Na parte superior vêem-se alguns insectos (abelhas, besouros e falenas – símbolos da seiva secreta, volátil, das águias alquímicas) algumas plantas vivas (aludindo à natureza contida no duplo Homem ígneo) pirilampos (representação da via-láctea dos Sábios) e uma lua vermelha em quarto minguante (símbolo do aparecimento posterior da lua de Deus e sinal da Obra ao branco que na tradição cristã nos é dado pela figura de Nossa Senhora).

Na parte média podemos ver um elemento branco, redondo (em cima, representando a cal filosófica) e outro triangular (em baixo) aos quais se seguem, com a mesma dimensão e forma, um elemento terroso com laivos doirados e outro onde a cor do ouro dos sapientes já brilha sem quaisquer entraves.

Assinale-se ainda que na direita-baixa o quadro se inicia com o símbolo da música das esferas, ou música universal, que é como se sabe um quadrado verde claro e rosa forte (o alvorecer e o anoitecer) cindido em oito partes em diagonal, as partes em que simbolicamente se divide, ou pelas quais se forma, o infinito sempre espelhado no 8 que é simultaneamente algarismo, círculo musical e figura alegórica da derradeira casa da Obra.

Denota-se por último que a grinalda azul (do rigor mortis) a meio do embaixo, é pelo seu recorte um sinal do 9 alquímico, figura adquirida antes da dupla fase final transmutatória em que cobram existência perfeita os onze degraus da Obra acabada e ultradimensionada.
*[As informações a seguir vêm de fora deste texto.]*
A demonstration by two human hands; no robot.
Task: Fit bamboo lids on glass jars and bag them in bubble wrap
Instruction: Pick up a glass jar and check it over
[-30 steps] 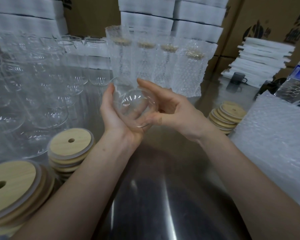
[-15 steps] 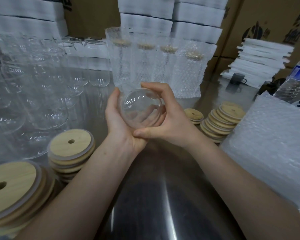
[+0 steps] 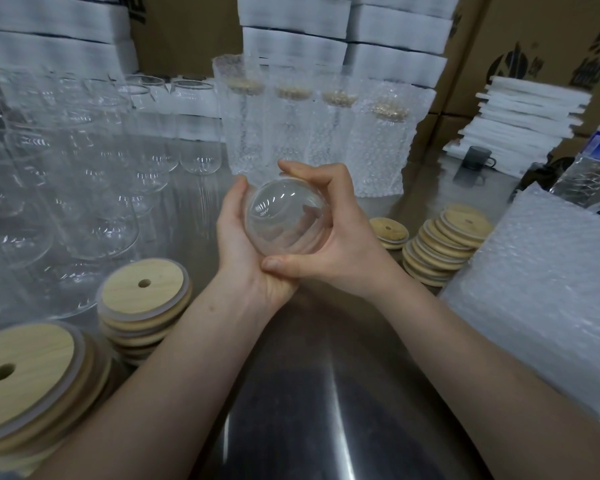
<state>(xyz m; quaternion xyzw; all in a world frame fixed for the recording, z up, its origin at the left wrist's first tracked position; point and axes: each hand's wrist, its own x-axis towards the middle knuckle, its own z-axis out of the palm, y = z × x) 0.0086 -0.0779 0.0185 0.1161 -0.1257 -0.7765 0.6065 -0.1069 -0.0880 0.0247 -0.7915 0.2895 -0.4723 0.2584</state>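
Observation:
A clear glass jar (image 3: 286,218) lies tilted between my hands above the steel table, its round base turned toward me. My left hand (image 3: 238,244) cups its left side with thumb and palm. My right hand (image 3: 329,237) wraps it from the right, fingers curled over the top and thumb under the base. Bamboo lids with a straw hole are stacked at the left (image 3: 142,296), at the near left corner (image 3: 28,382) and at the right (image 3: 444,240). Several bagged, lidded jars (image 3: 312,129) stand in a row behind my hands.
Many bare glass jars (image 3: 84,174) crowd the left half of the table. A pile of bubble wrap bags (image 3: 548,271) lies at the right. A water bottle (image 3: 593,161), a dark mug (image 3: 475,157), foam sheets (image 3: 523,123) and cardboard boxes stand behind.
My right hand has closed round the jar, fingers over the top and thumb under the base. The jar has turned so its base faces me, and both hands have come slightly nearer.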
Esta abordagem feita do ponto de vista da arte hermética permite-nos divisar um tipo específico de sugestões presentes com frequência em alguma pintura contemporânea e analisada já por estudiosos e conhecedores do que significa no nosso tempo este tipo de mensagem proposta por autores de formações bem diversas - a indicação cognitiva das condições metafísicas em que o mundo se vai reconvertendo e ao mesmo tempo afeiçoando, numa sucessiva transfiguração da Criação Inicial.